⑪ 其翌日は丁度日曜なので、学校では野々宮君に逢う訳に行かない。然し昨日自分を探していた事が気掛になる。幸いまだ新宅を訪問した事がないから、此方から行って用事を聞いて来様と云う気になった。(3ノ7回)

 この日(日曜)三四郎は野々宮の家に泊り轢死事故を見聞する。その翌日(月曜)、野々宮の使いでよし子の病室を訪れた三四郎は、大学病院の玄関で池の女に再会する。

 新学年は明治39年9月11日(火)に始まった。授業の開始は漱石の記述①②③④に従うと、翌9月12日から「10日くらい経った」9月22日(土)頃であるが、⑤で次の日も学校へ行っているから、明治39年9月21日(金)としておく。明治40年説では明治40年9月20日(金)か明治40年9月23日(月)スタートであるが、こちらは採れば9月23日(月)か。

 ⑥を挿入したのは、カレンダーに関する限り漱石の記述には空白・飛躍・後戻りがないことを示したいがためである(後段の8章で一ヶ所だけ出て来るが)。といって漱石が『三四郎』を書くときに「三四郎カレンダー」なるメモを用意していたとはとても思えないから、昨日今日明日すべては漱石の頭の中にあるままを書いていたのだろう。

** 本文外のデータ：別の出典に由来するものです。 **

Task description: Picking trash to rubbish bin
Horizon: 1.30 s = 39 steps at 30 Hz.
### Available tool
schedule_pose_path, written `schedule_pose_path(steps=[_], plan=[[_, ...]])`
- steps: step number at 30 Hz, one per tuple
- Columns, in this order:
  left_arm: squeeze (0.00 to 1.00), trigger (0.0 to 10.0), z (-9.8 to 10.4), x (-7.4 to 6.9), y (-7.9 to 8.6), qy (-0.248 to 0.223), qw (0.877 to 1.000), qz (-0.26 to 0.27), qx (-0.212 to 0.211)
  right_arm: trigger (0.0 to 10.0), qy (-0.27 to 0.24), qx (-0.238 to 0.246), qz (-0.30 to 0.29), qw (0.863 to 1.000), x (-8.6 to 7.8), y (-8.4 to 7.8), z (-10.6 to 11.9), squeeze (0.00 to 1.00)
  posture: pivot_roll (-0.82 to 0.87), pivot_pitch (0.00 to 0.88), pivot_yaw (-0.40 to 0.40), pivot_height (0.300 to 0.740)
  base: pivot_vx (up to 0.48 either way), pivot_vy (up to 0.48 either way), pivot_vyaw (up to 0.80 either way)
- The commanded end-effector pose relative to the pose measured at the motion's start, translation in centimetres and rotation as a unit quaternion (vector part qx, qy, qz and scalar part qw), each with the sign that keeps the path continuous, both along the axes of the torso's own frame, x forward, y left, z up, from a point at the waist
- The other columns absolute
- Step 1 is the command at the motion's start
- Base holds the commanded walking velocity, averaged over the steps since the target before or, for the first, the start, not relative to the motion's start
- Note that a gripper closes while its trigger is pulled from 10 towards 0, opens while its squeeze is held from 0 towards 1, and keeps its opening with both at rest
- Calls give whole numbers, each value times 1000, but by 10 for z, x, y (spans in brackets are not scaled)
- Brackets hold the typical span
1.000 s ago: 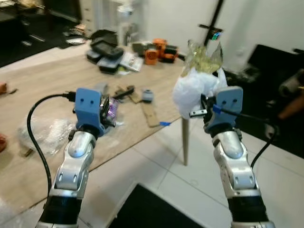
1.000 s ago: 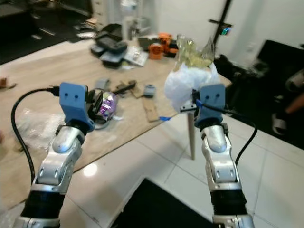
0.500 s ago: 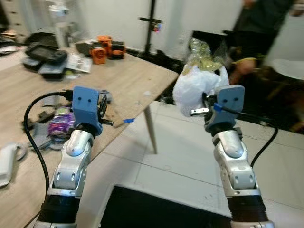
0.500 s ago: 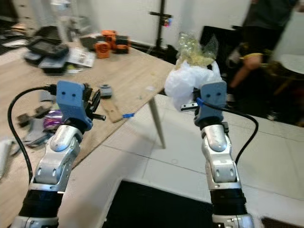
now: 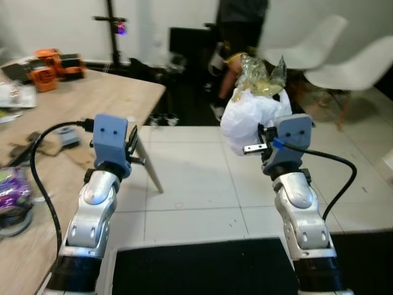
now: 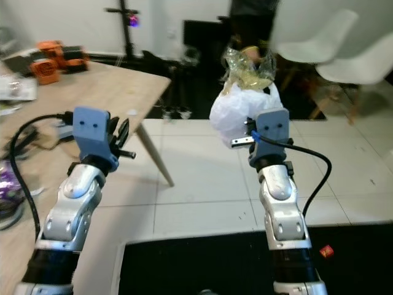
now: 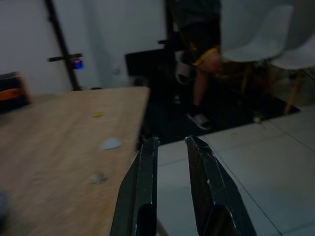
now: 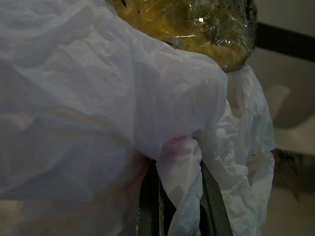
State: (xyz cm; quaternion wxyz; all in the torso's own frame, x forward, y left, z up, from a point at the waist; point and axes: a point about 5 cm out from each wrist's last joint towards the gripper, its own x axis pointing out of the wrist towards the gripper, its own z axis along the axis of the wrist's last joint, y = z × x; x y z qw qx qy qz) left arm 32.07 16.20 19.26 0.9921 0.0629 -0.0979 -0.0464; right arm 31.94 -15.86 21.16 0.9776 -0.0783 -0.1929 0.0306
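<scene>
Starting at the left of the frame, we saw a wooden table point(image 5: 92, 98) carrying orange gear point(image 5: 52, 61) in the upper left corner and a purple wrapper point(image 5: 11, 196) at the far left edge, leftover clutter that we judged was not part of this load. Our left gripper point(image 7: 170, 147) was raised at chest height beside the table's edge, forearm upright, its two black fingers point(image 7: 142, 191) drawn close with just a narrow gap and nothing between them, so we took it to be held out of the way as we moved. Toward the upper middle a person point(image 5: 239, 37) stood on a dark mat, with white chairs point(image 5: 319, 46) to the upper right. Right of centre, our right gripper point(image 8: 177, 196) was lifted to about the same height, forearm near vertical, its jaws clamped on a fold of the white plastic bag point(image 5: 249, 120). The bag bulged above the wrist with crinkled clear yellowish wrapping point(image 5: 261, 74) on top, carried high, we judged, to keep it clear of the white tiled floor point(image 5: 196, 184). We could see no rubbish bin.
</scene>
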Motion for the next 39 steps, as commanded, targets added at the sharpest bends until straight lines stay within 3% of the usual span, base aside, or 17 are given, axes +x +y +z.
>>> schedule_pose_path(steps=[1,14,21,30,39], plan=[[0,10000,0,-1,-3,0,1000,-4,3,10000,7,-1,-5,1000,-1,-2,-4,0,-76,120,-26,740,0,0,-800],[0,10000,-4,1,5,12,1000,27,-10,10000,49,0,9,999,2,1,-19,0,-80,113,-38,740,0,0,-800],[0,10000,-3,2,2,13,1000,20,0,10000,65,1,8,998,0,0,-29,0,-75,105,-26,740,0,0,-800],[0,10000,4,12,2,14,1000,-5,25,10000,73,26,-23,997,-4,-2,-42,0,-54,95,60,740,0,0,-800],[0,10000,5,16,-2,15,1000,-12,23,10000,78,27,-25,996,-8,-1,-46,0,-70,98,63,740,0,0,-800]])
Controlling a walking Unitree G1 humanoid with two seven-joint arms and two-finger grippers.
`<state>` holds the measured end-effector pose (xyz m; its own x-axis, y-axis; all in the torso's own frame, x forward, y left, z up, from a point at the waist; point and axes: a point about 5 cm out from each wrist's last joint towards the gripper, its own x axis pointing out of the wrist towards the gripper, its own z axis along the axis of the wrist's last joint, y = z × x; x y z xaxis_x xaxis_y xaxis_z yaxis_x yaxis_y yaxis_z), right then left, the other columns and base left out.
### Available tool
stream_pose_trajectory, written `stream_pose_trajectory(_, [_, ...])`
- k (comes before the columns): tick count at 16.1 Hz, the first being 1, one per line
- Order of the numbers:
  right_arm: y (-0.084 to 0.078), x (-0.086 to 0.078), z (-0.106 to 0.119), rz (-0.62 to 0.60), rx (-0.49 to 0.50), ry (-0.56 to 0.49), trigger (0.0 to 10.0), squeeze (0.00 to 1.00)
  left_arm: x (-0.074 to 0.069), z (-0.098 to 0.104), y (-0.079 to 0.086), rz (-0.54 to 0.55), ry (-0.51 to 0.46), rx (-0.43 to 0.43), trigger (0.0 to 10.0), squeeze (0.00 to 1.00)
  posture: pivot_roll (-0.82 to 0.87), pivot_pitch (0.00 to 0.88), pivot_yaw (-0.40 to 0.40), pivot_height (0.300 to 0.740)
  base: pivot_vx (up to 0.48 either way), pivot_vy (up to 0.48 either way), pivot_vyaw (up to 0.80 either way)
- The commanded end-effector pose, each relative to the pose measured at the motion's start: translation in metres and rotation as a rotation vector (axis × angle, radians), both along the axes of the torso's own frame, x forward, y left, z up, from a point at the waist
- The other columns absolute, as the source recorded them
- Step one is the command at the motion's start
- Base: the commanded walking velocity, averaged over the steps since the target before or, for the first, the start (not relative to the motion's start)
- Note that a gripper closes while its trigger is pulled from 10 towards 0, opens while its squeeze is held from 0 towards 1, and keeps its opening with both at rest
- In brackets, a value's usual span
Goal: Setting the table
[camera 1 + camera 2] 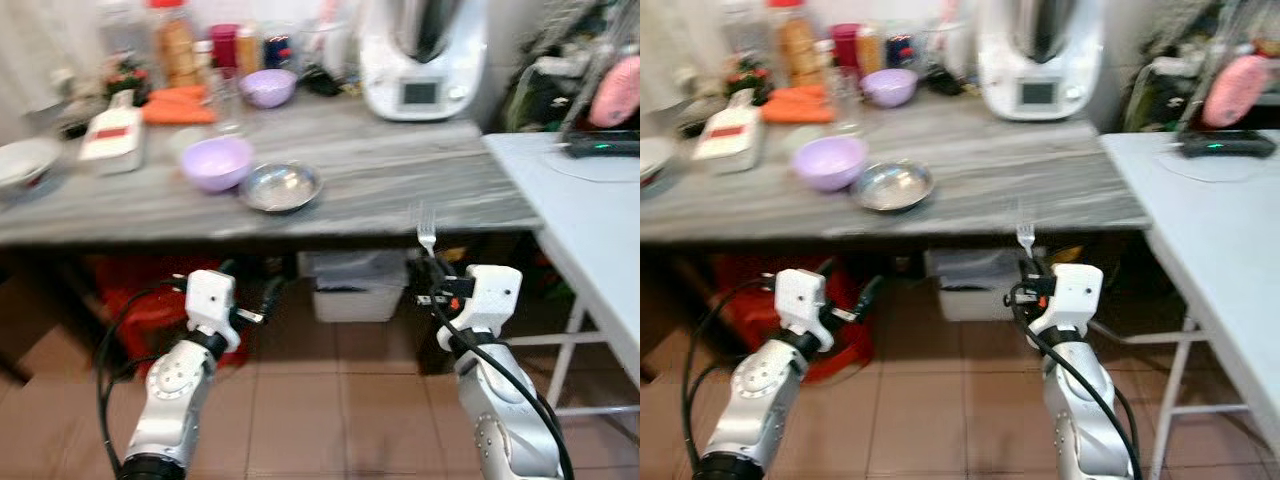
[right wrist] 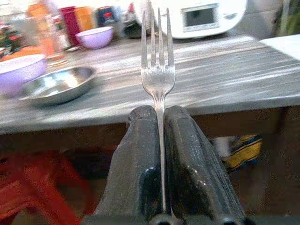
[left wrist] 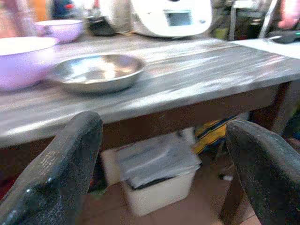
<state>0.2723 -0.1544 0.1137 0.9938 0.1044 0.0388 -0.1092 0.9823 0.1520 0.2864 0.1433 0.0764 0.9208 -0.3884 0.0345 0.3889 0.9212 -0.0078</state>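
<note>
The right gripper (image 2: pixel 159 140) fingers pinch a fork (image 2: pixel 157 70) upright by its handle, just below the tabletop (image 1: pixel 400 180) edge. Raised carelessly, the tines could catch that edge (left gripper (image 3: pixel 164 164) released, empty).

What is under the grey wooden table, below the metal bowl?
Under the table, below the metal bowl, stands a white bin with a grey liner. Left of it is something red, partly covered by the left arm, so its shape is unclear.
</note>
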Motion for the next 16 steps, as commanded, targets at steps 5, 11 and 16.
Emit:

 ところが時折出現する⑦のような叙述が研究者を泣かせる。ここでは珍しく三四郎が(漱石が)俯瞰的に、あるいはやや回想ふうに自身の時間割ノートを眺めていたと推測されるから、⑧⑨⑩あたりで週40時間を半分に減らして図書館に入ったのは、授業開始から1ヶ月経過した10月20日頃でなく、もう少し前の10月10日頃ではなかろうか。すると⑪の日曜日は明治39年10月14日あたりか。三四郎が大学病院で美禰子と遭遇したのは10月15日(月)ということになる。

 ⑦の前後で、与次郎から都会生活の手ほどきとして、小さんと並んで称賛されていた円遊が、彼は明治40年11月26日に亡くなっているのであるが、『三四郎』の中ではその気配はない。 三四郎明治40年説を採れば、与次郎の褒めた1ヶ月と少し後に円遊は死んだことになる。『三四郎』執筆時(明治41年)の漱石は当然それを知っていたのであるから、ただ「小さんは天才である」「円遊も旨い」とだけ書いて済ませてしまった漱石の中では、やはり物語の暦は明治40年よりは明治39年の方に傾いていたのであろうか。

 ところで③の文章は、漱石の巧まざるユーモアがその天才小さんのような味わいを見せた例としても印象深い。『猫』『坊っちゃん』の分かりやすい(自ら面白がる)ユーモアをその後封印した漱石は、目立たない処で、自分は面白くも何ともないという(小さんのような)顔をして、この場合は三四郎をダシにして、趣味的な(万人に分かってもらわなくてもいいという)ユーモアセンスを披露している。癇癪を起した三四郎が池の周りを2周して家へ帰ること自体がすでに滑稽だが、「念の為に」という言い回しが何とも微妙に可笑しい。これは三四郎が前の日に岡の上を眺めたときの感想「あの女がもう一遍通れば可い」を受けた表現ではあるが、伏線を張った上での自己主張のないユーモア。小さんだけが天才でないと思わせるくだりである。